(Source records)
***

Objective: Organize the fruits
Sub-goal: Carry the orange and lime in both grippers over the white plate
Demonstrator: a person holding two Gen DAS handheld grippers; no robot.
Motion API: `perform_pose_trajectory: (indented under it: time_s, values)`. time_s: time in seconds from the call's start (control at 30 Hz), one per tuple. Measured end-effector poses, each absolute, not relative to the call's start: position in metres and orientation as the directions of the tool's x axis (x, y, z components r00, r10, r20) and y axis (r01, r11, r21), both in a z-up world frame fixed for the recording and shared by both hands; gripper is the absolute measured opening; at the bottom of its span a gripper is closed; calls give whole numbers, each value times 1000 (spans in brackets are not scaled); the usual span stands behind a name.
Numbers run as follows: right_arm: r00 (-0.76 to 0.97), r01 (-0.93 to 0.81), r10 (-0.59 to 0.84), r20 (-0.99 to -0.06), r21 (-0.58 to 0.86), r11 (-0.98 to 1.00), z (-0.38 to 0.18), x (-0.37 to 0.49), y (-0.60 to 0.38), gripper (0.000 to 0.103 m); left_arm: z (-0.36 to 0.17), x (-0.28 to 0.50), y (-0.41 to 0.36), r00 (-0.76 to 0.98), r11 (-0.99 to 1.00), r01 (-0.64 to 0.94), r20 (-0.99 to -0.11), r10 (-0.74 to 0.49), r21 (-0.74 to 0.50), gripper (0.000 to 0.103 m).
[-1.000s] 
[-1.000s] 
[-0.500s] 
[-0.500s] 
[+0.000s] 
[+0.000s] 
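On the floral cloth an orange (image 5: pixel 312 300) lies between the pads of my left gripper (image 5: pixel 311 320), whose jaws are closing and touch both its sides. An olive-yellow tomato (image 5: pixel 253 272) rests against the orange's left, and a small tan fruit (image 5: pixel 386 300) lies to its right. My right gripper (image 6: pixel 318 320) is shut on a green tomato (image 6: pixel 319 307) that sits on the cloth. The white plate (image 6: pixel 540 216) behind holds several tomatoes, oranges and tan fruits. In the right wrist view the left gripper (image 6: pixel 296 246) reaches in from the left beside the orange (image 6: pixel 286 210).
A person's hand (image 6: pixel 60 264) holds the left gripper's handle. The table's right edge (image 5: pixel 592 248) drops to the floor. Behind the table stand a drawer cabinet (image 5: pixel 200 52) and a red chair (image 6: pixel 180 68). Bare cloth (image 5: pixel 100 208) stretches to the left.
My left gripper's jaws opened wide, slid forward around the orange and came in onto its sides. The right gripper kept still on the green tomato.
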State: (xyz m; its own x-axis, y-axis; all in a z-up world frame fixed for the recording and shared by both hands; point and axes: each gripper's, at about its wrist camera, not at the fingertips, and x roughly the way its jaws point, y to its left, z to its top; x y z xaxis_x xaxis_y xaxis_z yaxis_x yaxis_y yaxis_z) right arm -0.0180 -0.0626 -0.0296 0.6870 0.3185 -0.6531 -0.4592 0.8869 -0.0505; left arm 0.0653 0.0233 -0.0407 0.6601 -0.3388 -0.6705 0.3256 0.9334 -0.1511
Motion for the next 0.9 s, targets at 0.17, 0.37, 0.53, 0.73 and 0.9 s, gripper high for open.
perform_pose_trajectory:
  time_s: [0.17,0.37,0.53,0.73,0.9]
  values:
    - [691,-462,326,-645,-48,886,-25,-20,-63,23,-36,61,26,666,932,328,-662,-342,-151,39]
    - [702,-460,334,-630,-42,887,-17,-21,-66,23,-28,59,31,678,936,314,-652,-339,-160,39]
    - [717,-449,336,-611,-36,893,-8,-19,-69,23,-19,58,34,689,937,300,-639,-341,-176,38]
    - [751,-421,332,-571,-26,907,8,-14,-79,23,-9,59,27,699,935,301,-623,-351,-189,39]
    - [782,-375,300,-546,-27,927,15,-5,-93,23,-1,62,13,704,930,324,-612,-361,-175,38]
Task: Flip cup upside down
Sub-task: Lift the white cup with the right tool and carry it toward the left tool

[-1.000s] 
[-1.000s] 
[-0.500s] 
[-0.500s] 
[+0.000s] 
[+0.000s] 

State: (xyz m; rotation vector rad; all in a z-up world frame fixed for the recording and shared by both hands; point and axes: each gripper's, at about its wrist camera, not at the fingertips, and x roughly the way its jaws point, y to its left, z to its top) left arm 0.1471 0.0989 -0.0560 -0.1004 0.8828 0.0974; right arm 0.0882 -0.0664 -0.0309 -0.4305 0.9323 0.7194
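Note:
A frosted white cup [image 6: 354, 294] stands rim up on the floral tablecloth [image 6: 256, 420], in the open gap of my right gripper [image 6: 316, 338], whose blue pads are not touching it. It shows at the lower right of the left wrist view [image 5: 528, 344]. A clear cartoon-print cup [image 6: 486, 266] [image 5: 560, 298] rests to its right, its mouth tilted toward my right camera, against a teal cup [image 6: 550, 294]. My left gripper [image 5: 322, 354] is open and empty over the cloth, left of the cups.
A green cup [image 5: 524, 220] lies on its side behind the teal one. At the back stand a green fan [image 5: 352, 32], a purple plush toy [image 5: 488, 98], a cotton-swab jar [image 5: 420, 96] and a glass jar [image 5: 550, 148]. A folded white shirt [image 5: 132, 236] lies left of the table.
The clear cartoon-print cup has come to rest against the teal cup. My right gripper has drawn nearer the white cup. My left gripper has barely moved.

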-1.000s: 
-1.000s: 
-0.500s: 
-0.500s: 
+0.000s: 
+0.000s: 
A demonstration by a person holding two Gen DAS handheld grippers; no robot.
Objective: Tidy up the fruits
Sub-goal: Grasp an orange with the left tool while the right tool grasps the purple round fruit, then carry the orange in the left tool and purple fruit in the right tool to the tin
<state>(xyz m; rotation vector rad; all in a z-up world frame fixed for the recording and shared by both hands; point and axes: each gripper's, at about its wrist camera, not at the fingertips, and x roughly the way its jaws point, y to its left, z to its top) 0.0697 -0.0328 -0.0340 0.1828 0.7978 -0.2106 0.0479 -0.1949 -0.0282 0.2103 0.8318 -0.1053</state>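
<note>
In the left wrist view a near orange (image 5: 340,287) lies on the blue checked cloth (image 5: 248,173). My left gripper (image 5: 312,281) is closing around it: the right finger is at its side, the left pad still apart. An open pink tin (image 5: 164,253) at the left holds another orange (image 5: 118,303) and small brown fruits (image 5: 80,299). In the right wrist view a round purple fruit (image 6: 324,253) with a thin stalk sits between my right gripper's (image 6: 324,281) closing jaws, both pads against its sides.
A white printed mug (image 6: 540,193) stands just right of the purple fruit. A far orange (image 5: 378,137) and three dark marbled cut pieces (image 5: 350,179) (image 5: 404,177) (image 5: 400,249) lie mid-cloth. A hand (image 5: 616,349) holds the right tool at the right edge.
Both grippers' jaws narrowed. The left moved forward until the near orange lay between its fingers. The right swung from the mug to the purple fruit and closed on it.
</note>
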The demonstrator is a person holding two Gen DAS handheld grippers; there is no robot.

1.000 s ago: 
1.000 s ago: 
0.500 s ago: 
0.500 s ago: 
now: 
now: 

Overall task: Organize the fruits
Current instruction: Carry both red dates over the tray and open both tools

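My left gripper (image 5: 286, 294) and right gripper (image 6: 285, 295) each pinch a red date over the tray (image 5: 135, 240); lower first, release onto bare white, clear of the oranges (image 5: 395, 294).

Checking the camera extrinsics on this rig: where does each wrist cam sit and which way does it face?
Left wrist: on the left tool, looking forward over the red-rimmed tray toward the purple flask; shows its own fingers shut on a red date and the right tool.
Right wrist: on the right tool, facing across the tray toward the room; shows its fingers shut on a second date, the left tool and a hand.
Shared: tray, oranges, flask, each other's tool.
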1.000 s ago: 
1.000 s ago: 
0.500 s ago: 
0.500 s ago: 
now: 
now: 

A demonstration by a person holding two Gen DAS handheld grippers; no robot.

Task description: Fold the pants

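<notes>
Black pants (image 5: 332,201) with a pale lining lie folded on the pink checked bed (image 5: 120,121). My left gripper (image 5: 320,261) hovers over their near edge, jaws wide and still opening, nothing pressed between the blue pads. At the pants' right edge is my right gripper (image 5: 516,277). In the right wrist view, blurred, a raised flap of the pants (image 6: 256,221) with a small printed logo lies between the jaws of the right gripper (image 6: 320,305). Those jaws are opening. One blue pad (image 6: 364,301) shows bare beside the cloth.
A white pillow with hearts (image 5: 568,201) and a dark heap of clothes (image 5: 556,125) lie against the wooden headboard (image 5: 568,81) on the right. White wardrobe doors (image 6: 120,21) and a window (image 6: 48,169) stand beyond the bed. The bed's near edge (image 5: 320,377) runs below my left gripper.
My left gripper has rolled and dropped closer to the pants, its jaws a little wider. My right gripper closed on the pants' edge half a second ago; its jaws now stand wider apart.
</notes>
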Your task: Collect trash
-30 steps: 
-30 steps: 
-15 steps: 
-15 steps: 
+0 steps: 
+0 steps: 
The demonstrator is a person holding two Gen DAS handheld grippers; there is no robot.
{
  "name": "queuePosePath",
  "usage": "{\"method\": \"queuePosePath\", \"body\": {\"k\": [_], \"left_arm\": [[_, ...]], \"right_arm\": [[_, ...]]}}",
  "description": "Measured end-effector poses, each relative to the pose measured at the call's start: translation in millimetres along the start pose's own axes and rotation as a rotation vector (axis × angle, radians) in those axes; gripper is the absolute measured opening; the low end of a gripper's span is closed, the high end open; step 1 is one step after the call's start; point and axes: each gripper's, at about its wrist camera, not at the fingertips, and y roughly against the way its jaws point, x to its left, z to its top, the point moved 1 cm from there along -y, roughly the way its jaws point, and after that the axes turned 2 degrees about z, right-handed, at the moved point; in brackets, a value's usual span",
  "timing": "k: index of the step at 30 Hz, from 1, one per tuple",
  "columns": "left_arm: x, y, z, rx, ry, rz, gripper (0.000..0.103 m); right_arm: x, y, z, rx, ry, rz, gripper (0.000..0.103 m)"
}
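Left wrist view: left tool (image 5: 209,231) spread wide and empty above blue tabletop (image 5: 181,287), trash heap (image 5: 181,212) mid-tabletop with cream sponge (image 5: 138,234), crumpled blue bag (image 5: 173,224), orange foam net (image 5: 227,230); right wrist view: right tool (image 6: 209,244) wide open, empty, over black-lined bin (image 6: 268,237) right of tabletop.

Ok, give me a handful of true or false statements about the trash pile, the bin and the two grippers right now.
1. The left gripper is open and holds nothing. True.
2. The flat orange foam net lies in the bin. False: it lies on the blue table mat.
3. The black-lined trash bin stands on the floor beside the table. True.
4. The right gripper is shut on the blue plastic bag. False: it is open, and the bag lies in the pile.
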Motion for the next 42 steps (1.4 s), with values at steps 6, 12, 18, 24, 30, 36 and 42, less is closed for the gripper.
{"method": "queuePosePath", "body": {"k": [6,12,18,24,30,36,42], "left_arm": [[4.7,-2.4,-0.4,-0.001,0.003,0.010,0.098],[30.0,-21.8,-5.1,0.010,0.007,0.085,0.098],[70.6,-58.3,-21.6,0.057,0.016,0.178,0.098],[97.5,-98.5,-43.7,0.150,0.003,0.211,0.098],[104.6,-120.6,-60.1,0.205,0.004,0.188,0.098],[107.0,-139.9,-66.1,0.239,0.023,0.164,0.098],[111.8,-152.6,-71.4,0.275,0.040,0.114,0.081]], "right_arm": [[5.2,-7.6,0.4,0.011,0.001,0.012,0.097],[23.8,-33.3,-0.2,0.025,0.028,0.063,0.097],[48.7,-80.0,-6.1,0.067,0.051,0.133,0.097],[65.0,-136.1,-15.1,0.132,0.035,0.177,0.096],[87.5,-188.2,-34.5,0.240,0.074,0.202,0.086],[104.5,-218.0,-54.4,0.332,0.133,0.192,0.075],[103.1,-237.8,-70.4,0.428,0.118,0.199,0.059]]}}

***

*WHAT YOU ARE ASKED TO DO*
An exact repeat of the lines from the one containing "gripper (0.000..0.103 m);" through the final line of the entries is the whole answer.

*COMPLETED EXERCISE*
  "columns": "left_arm: x, y, z, rx, ry, rz, gripper (0.000..0.103 m); right_arm: x, y, z, rx, ry, rz, gripper (0.000..0.103 m)"
}
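Left wrist view: left tool (image 5: 209,231) spread wide and empty above blue tabletop (image 5: 181,287), trash heap (image 5: 181,212) mid-tabletop with cream sponge (image 5: 138,234), crumpled blue bag (image 5: 173,224), orange foam net (image 5: 227,230); right wrist view: right tool (image 6: 209,244) wide open, empty, over black-lined bin (image 6: 268,237) right of tabletop.

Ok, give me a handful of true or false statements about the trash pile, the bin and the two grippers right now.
1. The left gripper is open and holds nothing. True.
2. The flat orange foam net lies in the bin. False: it lies on the blue table mat.
3. The black-lined trash bin stands on the floor beside the table. True.
4. The right gripper is shut on the blue plastic bag. False: it is open, and the bag lies in the pile.
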Motion for the next 42 steps (1.4 s), with values at steps 6, 12, 18, 24, 30, 36 and 42, less is closed for the gripper.
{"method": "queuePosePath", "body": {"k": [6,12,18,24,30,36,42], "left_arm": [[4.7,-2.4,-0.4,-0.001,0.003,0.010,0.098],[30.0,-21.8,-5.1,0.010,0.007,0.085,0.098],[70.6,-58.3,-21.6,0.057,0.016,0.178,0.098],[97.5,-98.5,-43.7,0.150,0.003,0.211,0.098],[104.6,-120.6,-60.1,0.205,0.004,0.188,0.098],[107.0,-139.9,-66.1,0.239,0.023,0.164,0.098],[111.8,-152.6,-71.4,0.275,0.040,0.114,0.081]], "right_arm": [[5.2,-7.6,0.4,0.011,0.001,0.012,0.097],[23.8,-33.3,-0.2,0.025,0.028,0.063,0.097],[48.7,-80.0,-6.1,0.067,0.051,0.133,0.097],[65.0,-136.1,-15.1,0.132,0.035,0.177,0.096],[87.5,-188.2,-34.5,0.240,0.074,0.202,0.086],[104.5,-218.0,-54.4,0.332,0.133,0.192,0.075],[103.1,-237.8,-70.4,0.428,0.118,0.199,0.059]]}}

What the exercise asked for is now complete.